Exercise instructions:
Reproduce the data below line by line, from its first line to the line with "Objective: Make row", both included, and nothing past that point.
<<<<
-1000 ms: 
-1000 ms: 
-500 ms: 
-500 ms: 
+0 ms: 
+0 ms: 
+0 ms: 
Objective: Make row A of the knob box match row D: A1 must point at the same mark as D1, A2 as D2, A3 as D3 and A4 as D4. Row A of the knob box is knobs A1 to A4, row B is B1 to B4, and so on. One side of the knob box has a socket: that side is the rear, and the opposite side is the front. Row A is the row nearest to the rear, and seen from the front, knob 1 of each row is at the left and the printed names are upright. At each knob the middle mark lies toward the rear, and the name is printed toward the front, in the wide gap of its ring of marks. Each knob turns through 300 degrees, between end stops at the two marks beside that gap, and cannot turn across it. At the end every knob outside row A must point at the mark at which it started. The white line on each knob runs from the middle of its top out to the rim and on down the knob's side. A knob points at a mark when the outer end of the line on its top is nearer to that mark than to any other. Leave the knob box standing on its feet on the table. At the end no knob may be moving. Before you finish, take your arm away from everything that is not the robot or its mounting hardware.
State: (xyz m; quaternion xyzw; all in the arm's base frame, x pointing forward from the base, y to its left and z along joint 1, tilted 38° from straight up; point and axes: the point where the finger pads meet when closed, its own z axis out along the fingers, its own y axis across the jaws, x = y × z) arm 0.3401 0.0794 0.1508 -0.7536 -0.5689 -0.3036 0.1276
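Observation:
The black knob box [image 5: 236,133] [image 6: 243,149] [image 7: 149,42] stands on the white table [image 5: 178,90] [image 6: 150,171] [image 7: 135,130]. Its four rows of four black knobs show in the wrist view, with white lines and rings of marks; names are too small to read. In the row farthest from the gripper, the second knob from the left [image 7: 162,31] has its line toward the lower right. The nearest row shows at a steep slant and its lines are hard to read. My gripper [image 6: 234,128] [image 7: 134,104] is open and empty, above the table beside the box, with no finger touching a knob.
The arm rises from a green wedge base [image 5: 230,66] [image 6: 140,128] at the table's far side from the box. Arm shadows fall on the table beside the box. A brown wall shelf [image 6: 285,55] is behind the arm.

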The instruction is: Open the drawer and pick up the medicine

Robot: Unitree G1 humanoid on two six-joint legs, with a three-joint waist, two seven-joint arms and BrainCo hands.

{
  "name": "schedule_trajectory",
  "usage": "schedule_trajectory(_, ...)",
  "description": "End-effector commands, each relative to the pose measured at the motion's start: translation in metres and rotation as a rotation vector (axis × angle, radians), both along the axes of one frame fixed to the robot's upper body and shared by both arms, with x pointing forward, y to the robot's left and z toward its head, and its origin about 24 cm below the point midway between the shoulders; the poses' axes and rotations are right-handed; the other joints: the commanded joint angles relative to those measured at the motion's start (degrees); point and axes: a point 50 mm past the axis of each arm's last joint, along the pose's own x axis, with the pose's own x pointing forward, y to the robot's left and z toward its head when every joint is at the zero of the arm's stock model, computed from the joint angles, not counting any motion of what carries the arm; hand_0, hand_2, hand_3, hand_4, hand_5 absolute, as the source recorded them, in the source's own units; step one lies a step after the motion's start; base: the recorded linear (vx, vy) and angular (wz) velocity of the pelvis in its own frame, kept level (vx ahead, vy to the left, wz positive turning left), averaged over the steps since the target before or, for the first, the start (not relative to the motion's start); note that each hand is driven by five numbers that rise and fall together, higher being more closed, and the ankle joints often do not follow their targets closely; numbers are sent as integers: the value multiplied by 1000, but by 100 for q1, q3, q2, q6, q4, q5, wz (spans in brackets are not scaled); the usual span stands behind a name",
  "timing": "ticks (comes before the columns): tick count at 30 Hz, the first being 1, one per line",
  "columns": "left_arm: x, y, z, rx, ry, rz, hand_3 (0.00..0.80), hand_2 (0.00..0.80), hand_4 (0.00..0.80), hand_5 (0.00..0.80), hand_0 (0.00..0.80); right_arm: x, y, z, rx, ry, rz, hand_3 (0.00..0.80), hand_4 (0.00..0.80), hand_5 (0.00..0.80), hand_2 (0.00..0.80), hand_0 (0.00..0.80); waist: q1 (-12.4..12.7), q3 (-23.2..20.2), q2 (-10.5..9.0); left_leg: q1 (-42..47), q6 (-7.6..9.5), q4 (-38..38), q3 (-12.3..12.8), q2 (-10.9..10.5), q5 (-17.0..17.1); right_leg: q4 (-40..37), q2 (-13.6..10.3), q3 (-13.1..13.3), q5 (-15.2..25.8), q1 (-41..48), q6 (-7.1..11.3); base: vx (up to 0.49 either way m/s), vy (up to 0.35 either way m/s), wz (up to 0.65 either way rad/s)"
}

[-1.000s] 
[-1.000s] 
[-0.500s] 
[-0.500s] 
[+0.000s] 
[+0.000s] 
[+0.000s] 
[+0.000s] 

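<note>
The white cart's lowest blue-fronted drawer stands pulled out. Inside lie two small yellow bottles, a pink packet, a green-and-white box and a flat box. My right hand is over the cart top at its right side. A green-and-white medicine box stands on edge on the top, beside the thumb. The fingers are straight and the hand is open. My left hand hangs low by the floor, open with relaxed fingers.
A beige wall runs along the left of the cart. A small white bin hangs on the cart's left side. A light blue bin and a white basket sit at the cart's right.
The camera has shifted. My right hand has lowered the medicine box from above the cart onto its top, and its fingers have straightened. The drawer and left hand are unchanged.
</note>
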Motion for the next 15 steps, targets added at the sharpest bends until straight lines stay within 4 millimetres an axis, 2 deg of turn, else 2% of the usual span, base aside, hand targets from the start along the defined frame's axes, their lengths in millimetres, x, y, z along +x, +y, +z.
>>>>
Answer space:
-1000 ms: 
-1000 ms: 
-500 ms: 
-500 ms: 
+0 ms: 
+0 ms: 
+0 ms: 
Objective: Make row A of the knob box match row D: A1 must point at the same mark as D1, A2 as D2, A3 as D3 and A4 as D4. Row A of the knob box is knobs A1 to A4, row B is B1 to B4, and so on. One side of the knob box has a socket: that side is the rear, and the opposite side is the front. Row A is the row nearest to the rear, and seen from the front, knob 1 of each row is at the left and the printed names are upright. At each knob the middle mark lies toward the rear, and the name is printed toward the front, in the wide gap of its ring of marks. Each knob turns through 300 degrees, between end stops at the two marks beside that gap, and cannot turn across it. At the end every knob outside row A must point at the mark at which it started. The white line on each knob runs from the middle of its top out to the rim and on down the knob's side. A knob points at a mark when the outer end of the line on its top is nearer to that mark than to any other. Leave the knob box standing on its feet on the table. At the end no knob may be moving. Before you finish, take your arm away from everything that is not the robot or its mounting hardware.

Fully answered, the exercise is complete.